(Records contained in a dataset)
# # #

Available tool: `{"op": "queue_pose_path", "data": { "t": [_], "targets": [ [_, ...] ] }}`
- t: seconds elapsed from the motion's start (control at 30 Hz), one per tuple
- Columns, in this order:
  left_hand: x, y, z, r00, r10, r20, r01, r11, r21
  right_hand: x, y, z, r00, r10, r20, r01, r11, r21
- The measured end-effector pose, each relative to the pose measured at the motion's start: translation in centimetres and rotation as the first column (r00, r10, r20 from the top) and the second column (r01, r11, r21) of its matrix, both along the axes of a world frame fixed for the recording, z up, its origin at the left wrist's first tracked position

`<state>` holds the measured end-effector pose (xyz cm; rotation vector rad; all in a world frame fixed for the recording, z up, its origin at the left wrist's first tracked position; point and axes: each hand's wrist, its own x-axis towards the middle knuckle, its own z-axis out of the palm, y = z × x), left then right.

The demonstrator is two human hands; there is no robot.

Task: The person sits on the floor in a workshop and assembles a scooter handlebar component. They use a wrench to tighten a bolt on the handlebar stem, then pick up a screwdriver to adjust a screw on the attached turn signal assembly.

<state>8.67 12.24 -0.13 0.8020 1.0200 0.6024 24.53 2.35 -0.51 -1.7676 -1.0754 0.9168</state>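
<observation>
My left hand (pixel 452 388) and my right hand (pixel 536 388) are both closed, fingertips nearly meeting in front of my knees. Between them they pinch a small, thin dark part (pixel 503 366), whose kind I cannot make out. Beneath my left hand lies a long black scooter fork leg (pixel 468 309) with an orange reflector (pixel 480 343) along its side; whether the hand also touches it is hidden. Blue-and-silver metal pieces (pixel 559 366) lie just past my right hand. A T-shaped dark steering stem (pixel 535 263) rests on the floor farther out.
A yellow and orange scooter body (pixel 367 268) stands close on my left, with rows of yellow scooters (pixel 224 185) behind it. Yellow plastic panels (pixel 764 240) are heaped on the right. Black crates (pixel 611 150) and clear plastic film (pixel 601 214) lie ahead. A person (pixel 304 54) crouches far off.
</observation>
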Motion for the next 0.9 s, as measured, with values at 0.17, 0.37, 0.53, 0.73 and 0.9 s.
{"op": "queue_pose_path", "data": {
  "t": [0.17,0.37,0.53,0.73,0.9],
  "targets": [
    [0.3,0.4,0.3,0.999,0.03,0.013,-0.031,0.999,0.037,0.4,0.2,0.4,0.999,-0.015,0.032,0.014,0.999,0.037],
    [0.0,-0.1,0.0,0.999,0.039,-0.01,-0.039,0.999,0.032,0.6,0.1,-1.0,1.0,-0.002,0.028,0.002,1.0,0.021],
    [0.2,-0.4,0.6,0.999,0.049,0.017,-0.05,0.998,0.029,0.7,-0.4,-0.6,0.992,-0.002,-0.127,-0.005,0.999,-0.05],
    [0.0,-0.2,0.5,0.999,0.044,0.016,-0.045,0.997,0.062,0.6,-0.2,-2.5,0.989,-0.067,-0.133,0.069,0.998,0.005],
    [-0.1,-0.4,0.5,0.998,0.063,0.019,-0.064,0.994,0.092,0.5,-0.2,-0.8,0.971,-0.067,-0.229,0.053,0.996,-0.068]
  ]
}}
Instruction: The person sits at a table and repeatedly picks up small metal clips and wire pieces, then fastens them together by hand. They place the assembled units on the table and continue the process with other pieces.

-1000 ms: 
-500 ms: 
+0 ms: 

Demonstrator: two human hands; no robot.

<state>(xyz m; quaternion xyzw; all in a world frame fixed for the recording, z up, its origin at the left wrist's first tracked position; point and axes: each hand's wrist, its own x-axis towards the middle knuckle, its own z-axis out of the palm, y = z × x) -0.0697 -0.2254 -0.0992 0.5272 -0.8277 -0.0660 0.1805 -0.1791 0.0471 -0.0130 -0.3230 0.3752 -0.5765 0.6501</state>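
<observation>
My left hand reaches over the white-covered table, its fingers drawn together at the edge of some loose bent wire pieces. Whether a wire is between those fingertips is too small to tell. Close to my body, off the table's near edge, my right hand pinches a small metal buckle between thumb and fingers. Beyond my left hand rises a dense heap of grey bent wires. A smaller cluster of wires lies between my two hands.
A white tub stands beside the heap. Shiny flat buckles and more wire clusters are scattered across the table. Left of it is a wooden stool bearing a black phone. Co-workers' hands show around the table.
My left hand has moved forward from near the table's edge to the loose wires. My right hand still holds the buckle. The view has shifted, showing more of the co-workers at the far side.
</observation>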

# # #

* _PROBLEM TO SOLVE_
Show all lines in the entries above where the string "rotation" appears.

* _THE COMPLETED TASK_
- The measured end-effector pose, each relative to the pose measured at the motion's start: translation in centimetres and rotation as the first column (r00, r10, r20 from the top) and the second column (r01, r11, r21) of its matrix, both along the axes of a world frame fixed for the recording, z up, its origin at the left wrist's first tracked position
`<state>` holds the measured end-effector pose (xyz cm; rotation vector rad; all in a world frame fixed for the recording, z up, its origin at the left wrist's first tracked position; point and axes: each hand's wrist, its own x-axis towards the middle knuckle, its own z-axis out of the palm, y = z × x), left then right.

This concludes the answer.